━━ Given data ━━
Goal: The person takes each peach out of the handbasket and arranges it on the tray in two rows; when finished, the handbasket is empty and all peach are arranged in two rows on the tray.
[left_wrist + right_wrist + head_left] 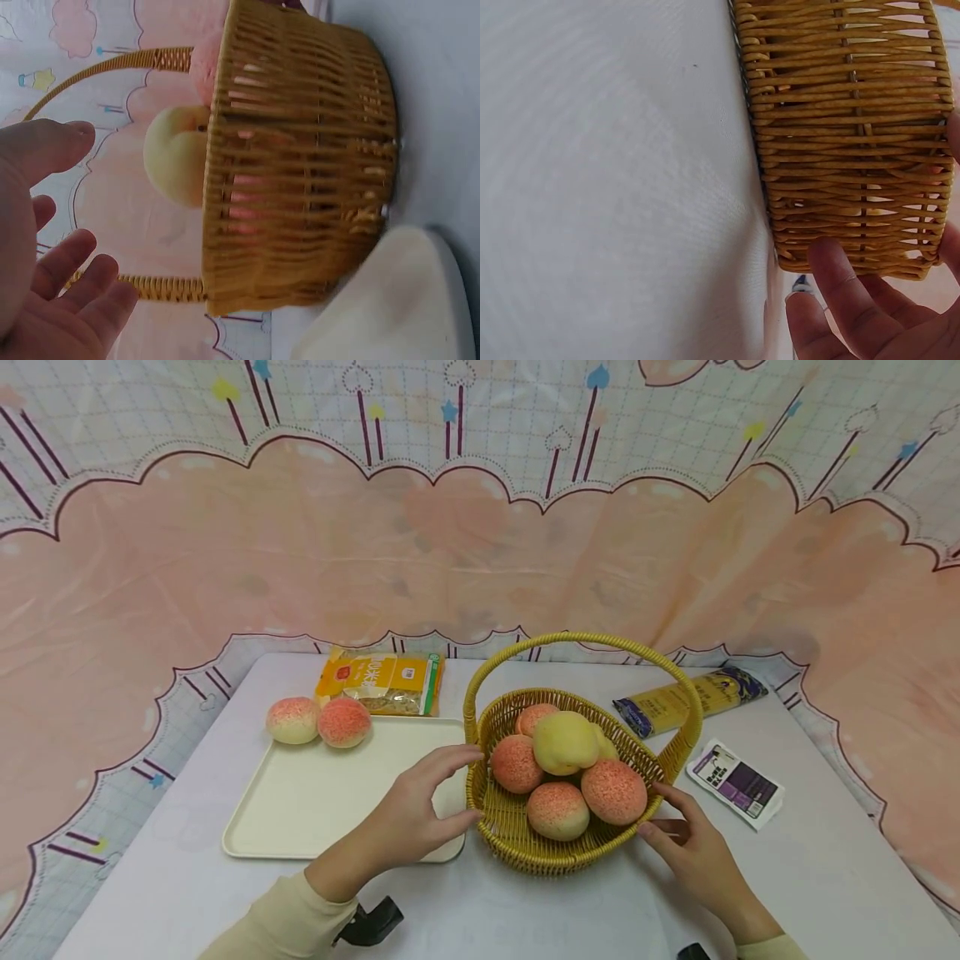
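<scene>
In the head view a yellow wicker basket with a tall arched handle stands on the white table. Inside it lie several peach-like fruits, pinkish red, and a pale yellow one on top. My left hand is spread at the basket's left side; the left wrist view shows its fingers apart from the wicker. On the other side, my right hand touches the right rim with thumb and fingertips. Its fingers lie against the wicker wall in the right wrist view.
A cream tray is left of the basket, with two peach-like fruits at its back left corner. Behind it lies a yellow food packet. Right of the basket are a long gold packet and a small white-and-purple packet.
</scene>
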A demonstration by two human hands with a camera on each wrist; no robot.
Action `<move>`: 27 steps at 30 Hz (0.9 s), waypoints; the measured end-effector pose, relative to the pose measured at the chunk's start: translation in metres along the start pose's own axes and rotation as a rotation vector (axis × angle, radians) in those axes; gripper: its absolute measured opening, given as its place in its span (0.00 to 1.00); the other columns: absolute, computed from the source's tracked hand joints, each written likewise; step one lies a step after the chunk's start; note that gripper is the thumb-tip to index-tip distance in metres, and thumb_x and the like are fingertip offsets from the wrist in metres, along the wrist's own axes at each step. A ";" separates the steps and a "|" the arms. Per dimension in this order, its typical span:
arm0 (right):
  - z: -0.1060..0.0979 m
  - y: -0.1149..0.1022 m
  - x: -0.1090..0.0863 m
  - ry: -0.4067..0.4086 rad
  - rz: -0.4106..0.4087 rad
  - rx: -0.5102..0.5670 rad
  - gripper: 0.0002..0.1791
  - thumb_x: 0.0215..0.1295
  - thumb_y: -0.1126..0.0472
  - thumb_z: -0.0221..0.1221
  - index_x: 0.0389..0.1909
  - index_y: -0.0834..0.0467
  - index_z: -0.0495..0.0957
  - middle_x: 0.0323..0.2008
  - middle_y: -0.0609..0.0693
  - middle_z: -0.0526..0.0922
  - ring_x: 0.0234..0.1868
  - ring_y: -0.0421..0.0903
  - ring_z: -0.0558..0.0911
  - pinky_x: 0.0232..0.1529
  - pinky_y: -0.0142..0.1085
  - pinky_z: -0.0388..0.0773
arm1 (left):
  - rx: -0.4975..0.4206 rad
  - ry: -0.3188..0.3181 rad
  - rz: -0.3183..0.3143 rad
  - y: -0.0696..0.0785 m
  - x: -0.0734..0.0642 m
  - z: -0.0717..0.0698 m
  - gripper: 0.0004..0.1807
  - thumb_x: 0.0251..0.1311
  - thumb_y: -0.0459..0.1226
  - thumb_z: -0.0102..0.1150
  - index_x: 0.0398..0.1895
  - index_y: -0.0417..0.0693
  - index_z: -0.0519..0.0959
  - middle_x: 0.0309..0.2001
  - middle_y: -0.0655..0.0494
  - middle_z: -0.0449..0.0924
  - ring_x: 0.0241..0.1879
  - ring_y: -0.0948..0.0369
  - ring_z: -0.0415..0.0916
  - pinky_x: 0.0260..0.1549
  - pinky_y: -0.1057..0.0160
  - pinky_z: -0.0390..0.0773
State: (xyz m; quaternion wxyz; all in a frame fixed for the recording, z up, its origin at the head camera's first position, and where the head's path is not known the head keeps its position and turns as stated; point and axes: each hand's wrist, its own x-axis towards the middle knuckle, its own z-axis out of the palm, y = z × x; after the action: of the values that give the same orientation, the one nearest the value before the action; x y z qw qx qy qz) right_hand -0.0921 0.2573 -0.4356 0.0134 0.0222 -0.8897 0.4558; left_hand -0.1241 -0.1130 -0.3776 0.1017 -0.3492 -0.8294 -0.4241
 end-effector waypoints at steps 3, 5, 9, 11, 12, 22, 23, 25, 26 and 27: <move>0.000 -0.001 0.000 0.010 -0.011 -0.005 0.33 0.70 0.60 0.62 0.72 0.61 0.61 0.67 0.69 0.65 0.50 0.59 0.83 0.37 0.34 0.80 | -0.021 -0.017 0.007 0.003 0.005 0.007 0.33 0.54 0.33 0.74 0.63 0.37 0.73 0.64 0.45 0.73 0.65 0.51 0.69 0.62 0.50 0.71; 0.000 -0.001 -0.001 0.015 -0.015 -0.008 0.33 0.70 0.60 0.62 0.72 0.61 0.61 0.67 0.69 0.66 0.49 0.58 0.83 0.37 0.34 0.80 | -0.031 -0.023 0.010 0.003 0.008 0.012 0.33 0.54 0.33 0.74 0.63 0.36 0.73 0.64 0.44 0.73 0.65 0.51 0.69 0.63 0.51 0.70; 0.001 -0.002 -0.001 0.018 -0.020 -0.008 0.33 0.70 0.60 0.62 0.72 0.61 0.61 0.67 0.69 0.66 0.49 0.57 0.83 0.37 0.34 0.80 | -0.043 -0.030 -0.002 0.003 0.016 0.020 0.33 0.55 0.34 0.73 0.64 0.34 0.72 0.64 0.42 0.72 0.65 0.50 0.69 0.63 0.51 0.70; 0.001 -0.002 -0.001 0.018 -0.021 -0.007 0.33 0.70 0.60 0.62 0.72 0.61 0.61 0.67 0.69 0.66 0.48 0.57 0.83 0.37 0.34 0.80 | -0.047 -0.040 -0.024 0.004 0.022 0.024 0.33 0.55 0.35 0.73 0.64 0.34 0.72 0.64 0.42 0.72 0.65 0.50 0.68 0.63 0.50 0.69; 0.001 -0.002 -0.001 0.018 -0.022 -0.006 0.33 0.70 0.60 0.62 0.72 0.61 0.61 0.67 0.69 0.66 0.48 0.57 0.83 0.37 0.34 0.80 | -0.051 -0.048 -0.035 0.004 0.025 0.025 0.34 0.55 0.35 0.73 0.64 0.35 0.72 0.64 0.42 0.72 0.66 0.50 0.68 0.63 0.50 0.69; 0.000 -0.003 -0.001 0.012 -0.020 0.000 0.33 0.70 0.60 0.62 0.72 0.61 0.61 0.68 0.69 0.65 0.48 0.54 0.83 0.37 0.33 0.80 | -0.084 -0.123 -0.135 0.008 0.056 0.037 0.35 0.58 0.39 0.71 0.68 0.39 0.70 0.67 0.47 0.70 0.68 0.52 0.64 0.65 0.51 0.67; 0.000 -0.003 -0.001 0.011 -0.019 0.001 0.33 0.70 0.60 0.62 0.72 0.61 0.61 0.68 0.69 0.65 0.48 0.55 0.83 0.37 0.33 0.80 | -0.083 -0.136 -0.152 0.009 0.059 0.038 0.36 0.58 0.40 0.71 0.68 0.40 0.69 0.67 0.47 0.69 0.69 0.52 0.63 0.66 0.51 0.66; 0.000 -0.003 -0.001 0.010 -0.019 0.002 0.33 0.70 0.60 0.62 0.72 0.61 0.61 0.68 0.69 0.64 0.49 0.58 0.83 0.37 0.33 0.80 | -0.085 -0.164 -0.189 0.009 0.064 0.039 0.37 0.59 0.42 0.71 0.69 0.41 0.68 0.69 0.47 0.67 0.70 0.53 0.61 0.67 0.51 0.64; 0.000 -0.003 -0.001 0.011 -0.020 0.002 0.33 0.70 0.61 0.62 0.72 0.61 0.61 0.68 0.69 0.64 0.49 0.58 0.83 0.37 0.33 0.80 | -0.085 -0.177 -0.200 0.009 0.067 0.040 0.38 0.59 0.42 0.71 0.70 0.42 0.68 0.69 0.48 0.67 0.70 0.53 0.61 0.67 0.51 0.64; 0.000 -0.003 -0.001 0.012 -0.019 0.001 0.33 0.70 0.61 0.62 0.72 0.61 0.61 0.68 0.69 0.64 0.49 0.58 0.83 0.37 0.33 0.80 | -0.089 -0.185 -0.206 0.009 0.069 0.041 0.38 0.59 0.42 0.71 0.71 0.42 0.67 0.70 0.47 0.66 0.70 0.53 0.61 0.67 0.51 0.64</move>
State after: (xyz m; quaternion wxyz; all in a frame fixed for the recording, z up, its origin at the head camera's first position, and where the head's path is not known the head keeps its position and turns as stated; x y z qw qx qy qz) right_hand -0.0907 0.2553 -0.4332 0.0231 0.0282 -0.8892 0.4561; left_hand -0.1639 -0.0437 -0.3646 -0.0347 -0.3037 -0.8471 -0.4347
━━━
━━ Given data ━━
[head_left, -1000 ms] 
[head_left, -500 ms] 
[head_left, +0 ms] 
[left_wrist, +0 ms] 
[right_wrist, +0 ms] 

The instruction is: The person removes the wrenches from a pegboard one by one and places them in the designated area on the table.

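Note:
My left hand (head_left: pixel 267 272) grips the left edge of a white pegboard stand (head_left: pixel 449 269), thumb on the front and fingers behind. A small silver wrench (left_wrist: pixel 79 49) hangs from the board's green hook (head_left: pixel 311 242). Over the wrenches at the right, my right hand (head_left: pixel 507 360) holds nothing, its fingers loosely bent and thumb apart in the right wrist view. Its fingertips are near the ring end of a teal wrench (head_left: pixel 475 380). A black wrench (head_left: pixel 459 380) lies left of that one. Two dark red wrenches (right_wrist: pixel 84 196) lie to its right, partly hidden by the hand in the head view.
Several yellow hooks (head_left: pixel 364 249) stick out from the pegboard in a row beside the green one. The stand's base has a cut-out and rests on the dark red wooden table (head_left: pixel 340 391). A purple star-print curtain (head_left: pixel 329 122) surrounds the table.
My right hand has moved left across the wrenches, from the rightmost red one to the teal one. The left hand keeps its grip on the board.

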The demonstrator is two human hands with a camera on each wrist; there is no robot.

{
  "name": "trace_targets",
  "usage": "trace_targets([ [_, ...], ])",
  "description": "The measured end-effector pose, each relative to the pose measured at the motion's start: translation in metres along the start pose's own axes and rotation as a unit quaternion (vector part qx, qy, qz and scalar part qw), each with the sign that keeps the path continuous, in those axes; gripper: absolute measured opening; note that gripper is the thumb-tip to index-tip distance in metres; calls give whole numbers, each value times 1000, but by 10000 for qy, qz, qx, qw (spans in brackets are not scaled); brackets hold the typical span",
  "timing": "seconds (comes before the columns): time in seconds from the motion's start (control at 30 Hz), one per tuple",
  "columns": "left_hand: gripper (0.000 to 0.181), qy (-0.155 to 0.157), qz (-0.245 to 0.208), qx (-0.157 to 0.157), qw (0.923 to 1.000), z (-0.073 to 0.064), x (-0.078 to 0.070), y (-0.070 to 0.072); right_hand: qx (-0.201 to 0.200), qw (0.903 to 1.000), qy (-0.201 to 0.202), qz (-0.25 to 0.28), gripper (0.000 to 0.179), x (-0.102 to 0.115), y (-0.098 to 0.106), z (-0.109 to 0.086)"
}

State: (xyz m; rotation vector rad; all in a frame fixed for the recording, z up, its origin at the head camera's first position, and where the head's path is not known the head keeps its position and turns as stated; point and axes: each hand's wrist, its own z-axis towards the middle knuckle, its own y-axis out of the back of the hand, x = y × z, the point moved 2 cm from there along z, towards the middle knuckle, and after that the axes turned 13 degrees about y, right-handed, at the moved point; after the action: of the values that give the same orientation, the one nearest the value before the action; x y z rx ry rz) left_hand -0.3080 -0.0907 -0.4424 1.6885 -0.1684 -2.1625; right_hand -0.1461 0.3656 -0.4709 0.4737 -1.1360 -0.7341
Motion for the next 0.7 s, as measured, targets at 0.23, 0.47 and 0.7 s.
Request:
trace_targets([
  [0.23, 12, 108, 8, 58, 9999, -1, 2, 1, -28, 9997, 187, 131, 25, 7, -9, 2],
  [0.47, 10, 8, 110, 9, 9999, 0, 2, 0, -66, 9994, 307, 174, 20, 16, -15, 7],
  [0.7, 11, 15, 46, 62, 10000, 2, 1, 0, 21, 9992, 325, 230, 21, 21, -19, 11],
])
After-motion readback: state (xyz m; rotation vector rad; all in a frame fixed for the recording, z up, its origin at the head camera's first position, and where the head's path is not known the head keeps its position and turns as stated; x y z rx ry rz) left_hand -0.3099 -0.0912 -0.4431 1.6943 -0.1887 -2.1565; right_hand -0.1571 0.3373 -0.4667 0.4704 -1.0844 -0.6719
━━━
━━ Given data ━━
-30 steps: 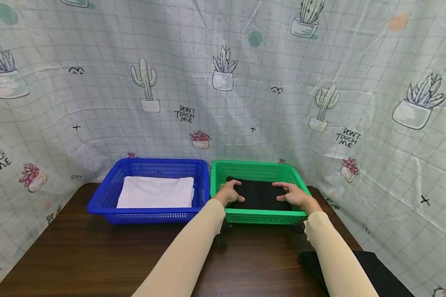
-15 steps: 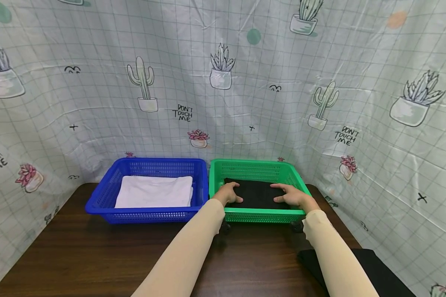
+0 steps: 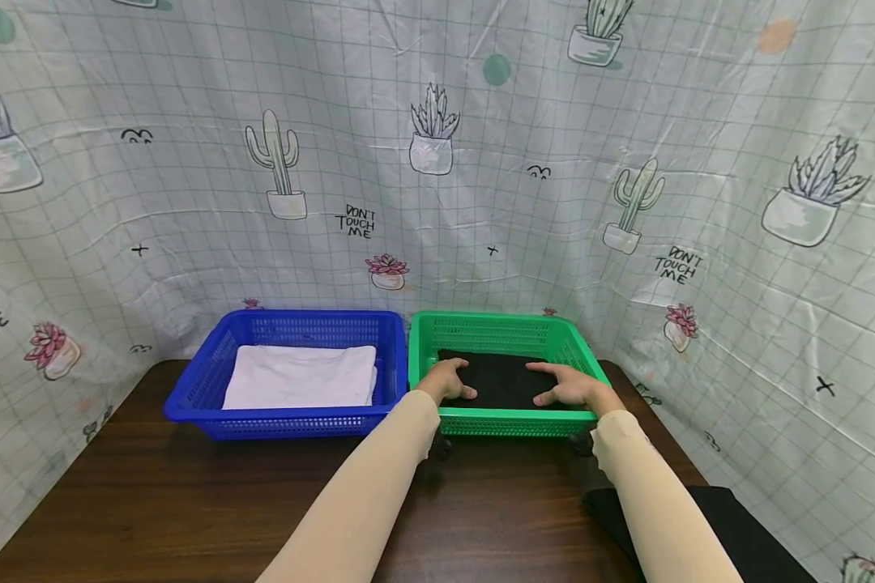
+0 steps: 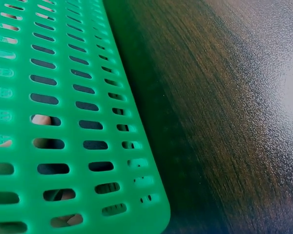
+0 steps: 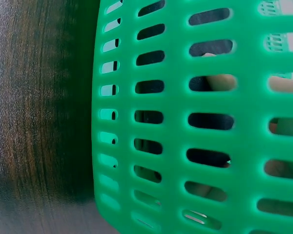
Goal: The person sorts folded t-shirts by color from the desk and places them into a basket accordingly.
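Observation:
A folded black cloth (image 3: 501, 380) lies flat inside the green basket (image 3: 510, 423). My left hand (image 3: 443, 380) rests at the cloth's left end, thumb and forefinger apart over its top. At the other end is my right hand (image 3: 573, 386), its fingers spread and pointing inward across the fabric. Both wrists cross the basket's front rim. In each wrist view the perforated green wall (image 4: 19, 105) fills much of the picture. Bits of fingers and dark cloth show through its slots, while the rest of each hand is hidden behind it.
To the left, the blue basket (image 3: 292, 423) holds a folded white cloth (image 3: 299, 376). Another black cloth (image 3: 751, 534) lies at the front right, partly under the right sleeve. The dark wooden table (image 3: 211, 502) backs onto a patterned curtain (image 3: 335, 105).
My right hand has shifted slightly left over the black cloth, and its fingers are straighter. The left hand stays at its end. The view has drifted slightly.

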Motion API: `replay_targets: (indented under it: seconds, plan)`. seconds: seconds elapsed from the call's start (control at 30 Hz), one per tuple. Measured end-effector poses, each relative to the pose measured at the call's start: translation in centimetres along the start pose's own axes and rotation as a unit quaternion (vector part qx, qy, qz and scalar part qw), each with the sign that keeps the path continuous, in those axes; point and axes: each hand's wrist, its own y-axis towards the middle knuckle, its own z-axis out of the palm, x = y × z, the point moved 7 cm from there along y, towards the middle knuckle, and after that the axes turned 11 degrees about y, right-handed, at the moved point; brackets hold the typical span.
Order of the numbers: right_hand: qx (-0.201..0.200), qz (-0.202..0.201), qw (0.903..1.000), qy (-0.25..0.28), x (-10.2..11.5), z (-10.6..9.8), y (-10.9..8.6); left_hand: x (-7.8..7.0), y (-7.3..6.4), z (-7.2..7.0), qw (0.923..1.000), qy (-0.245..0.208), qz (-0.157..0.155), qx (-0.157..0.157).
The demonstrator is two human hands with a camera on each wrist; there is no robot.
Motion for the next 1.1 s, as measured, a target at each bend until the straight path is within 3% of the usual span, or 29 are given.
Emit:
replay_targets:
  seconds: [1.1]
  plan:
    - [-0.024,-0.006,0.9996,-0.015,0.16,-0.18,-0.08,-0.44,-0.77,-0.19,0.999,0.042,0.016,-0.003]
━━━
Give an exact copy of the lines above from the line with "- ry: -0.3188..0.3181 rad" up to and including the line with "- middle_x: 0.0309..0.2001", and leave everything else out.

### Task solution:
  - ry: -0.3188..0.3181 rad
  - rz: -0.3183..0.3143 rad
  - y: -0.0696..0.0785 m
  - x: -0.0734..0.0642 m
  - z: -0.0717..0.0698 m
  - gripper: 0.0004..0.1807
  - thumb_x: 0.0251..0.1311
  - thumb_y: -0.0459..0.1226
  - thumb_z: -0.0102..0.1150
  - index_x: 0.0398..0.1895
  - index_y: -0.0417..0.0693
  - index_z: -0.0519..0.0959
  - middle_x: 0.0309..0.2001

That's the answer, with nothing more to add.